**Task statement**
The following data has a line with "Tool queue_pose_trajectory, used" and a line with "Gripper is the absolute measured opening". Write out exactly those lines and all the lines between them.

**The input**
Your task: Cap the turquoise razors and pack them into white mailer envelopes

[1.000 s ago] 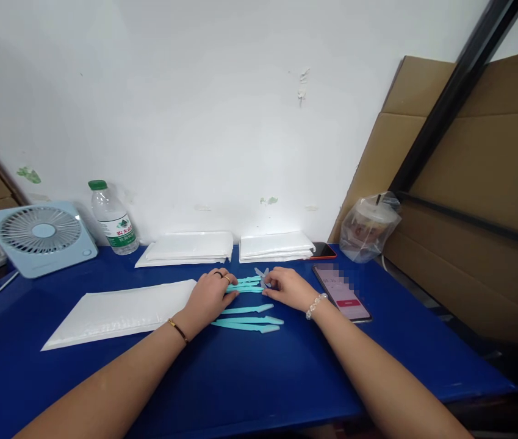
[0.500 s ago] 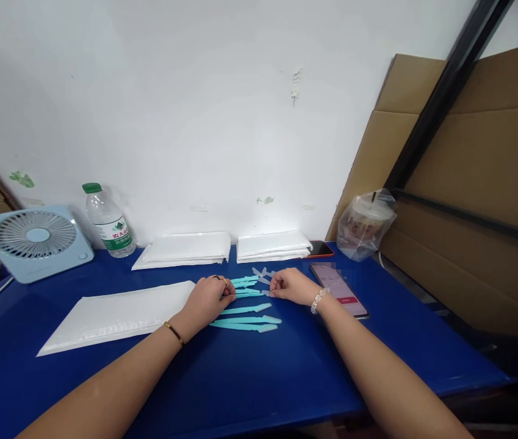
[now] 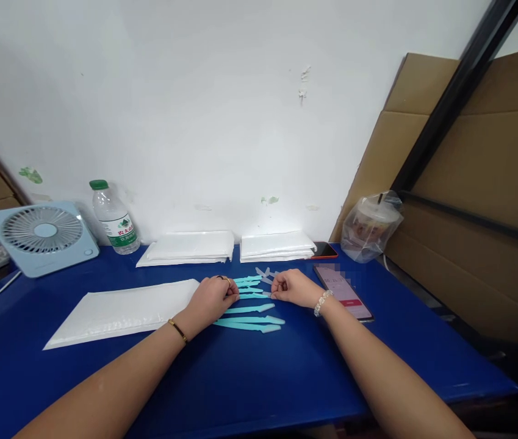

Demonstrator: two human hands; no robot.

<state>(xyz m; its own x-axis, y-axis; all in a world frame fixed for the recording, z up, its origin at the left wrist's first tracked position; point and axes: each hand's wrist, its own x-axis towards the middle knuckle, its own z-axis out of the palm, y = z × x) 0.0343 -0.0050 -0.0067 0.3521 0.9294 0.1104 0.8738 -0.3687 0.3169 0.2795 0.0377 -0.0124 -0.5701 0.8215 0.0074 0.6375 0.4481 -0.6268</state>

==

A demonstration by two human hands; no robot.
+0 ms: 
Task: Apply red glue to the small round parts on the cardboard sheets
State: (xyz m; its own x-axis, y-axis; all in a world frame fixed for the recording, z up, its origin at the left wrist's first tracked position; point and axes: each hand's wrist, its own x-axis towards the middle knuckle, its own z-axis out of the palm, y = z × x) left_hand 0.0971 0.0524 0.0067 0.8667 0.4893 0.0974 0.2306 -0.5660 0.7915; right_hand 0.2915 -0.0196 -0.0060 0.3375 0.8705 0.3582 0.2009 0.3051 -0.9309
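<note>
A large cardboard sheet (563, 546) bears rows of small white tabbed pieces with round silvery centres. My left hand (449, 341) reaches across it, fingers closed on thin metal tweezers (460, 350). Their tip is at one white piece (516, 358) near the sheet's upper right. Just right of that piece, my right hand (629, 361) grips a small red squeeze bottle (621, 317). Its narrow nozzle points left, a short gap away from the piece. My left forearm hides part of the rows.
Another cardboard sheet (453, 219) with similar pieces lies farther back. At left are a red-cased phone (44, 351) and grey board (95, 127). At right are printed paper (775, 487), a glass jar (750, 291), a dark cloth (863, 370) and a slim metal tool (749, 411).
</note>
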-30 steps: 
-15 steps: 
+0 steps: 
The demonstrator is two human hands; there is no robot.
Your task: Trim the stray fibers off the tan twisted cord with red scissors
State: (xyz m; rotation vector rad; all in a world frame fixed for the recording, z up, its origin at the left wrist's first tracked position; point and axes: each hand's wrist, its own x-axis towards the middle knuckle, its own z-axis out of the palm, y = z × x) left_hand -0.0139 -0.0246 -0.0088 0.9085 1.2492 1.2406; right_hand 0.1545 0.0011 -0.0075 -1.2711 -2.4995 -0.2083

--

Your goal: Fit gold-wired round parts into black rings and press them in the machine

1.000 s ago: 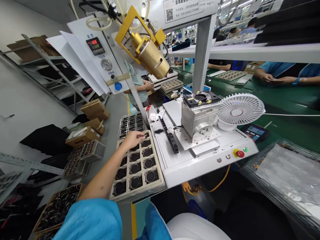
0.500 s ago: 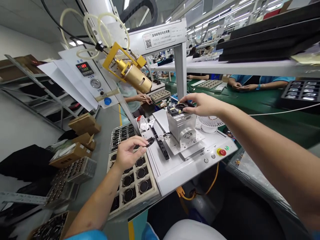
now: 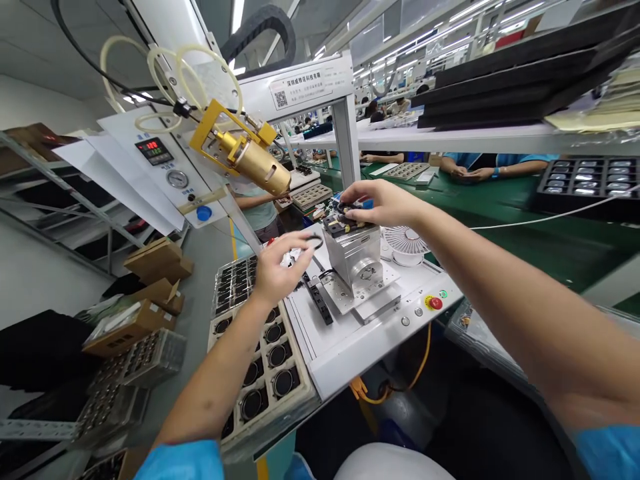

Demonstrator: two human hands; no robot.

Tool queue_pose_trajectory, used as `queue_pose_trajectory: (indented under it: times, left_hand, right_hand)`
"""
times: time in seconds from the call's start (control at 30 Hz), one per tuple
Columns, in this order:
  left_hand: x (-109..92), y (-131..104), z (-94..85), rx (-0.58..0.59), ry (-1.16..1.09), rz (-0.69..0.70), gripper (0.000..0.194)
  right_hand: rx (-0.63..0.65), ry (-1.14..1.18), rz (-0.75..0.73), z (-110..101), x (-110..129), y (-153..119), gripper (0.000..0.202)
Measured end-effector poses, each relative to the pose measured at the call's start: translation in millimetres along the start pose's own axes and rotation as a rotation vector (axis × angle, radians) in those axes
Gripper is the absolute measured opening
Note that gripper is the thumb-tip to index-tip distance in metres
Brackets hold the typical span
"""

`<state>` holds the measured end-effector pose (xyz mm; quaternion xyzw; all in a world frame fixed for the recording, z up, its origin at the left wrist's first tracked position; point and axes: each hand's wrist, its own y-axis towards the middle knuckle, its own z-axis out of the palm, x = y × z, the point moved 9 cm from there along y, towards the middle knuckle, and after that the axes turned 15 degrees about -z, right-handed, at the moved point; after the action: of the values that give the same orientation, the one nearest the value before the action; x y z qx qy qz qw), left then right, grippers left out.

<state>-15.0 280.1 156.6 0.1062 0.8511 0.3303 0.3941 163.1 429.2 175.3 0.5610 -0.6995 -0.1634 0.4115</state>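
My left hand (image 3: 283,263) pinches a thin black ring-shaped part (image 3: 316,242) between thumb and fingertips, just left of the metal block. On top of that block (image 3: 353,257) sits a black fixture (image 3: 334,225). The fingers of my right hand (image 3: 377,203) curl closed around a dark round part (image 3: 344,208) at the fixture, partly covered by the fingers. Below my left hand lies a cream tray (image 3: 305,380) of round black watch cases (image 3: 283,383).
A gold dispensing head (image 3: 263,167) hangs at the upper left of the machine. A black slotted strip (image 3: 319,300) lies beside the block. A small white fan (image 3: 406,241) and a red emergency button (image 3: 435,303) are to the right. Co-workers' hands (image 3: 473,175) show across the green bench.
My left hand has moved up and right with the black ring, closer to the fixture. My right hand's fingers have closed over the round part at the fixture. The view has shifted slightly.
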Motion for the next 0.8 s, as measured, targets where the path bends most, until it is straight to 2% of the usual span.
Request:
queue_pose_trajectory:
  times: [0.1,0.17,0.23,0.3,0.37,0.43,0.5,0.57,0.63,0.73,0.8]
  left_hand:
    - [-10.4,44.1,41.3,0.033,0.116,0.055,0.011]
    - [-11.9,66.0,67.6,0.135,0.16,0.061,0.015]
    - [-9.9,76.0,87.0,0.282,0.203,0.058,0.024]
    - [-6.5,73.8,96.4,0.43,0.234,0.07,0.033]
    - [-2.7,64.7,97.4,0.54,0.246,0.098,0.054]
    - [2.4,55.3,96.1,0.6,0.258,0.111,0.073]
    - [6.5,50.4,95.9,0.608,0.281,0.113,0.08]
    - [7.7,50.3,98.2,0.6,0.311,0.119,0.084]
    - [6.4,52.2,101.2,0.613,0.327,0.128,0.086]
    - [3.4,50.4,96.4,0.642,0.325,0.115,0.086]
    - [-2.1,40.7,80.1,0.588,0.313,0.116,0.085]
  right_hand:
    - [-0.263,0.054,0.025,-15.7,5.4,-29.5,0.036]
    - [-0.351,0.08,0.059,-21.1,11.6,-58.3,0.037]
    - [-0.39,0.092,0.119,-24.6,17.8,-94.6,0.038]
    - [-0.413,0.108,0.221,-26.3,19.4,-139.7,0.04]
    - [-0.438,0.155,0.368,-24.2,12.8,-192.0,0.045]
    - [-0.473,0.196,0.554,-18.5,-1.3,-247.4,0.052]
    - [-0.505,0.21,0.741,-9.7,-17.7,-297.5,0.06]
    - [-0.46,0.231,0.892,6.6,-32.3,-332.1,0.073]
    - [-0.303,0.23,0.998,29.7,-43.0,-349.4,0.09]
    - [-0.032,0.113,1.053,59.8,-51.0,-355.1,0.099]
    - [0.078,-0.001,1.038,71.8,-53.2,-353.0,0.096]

**Solution for this exercise**
Tool queue_pose_trajectory, used as `queue_pose_trajectory: (indented under it: times, left_hand, right_hand)`
"""
times: time in seconds from the call's start (control at 30 Hz), one per tuple
Columns, in this order:
  left_hand: x (-109..92), y (-131..104), z (-94..85), rx (-0.58..0.59), ry (-1.16..1.09), rz (-0.69..0.70), gripper (0.000..0.194)
  right_hand: rx (-0.63..0.65), ry (-1.14..1.18), rz (-0.75..0.73), z (-110..101), x (-110..129), y (-153..119), gripper (0.000..0.202)
Measured end-effector poses, each relative to the pose measured at the call's start: translation in millimetres along the start pose's own axes and rotation as a rotation vector (axis × angle, radians) in those axes
Gripper is the absolute measured opening

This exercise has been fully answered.